One of my favorite things
Holly protecting little Isaac. Holly is my 13 month old silver dappled dachshund. She loves Isaac. One day while I was feeding him, she hopped up on the chair next to me and placed her little head on Isaac's lap and fell asleep. No one was around to take a photo. It was very sweet.
A few plans for the weekend
Hopefully Katie will be home and on the mend. I really do need to make a dent in straightening up my bedroom. And maybe see if I can still find a pumpkin or two. Is it too late to plant pansies?
I am pondering
"... as to sickness, and death itself if it comes to us again we know that they are the common attendants of human life, they are our certain portion at one period or other, and it would be madness to be unhappy because I am treated like the rest of human beings." Saint Elizabeth Ann Seton, Collected Writings.
A picture thought


 From the simple woman's daybook

(c) 2010 Darby Fitzpatrick














Wednesday, October 27, 2010

Real Love

Eleven o'clock has passed and I should be in bed like everyone else. But I'm not. It's been a long day and this is the first moment I've had alone; a moment to breathe deep; a moment to find Him. He is there, always there ready to listen and to console. Thank you, my Jesus.

It's been just about a month now that my Katie has been diagnosed with Multiple Sclerosis.
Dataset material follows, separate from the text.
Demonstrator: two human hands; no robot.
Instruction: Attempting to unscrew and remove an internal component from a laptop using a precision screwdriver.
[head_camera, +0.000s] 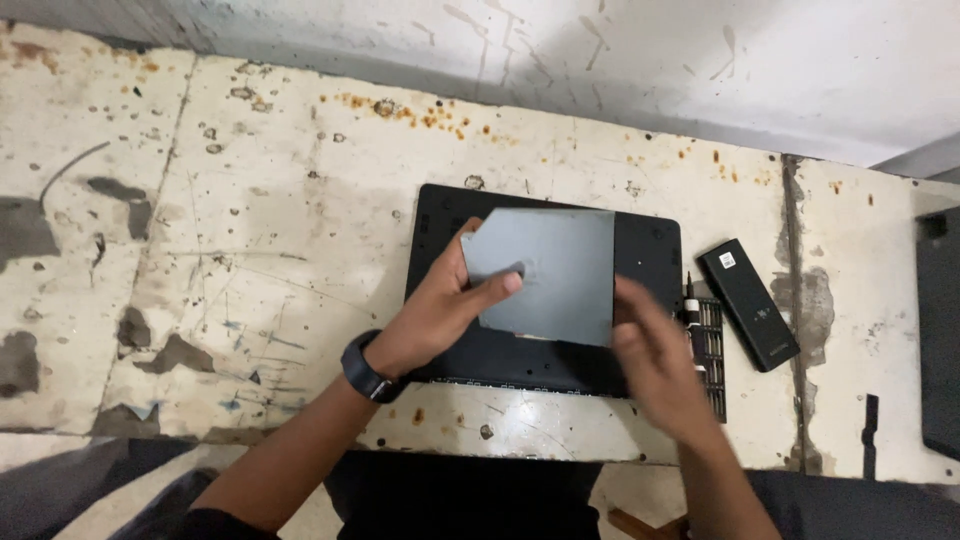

It has been a month filled with all sorts of uphill climbs, blind alleys, smooth sailing then back to rough seas. At least now we have been given a ray of hope; a light at the end of the tunnel. Initially, the neurologist in the hospital presented quite a bleak picture for Katie beginning with his diagnosis. Definitely multiple sclerosis and a pretty bad case of it according to the MRI report. The doctor did not provide her much hope. Katie, newly married and the mother of a nearly 6 month old baby, wondered if she would spend the rest of her life wheel chair bound.  "Perhaps." He didn't really know. He would start her on a daily regimen of copaxone, a drug that inhibits the spread of the disease.  In the meantime, Katie made an appointment with another well known, highly recommended neurologist in our area.

She met with Dr. Ruben Cintron last week. He spent over an hour with her - chatting, explaining, studying her MRI results and finally, gratefully, offering her hope - showing her the light at the end of the tunnel. He spent several minutes looking and studying carefully each slide of the MRI. He read the radiologist's report. Finally, he said he was baffled. The report presents a fairly grim picture that is actually not reflected in the images. Some of the areas the radiologist referred to as 'lesions' were simple too vague for Dr. Cintron to make that determination. He said, "You probably have MS, you may not, but if you do it is a very mild case." He agreed to treat her with the copaxone as it will help if it is MS and it won't hurt if it isn't. He explained that neurologists almost never diagnose MS immediately after a patient presents her first episode. Normally, the patient is initially diagnosed with transverse myelitis which may be caused by a virus, MS or even Lyme disease. (Although Dr. Cintron is fairly confident it is not Lyme.) After a patient recovers from her first episode, it isn't until a second bout of symptoms occurs that the doctors will then confirm the MS. There may be a lapse of many years before the second episode occurs. Dr. Cintron told Katie that some patients experiencing transverse myelitis take up to a year to recover, but he feels she will be back to her old self in 2 to 3 months. I think if she could, Katie would have done the happy dance!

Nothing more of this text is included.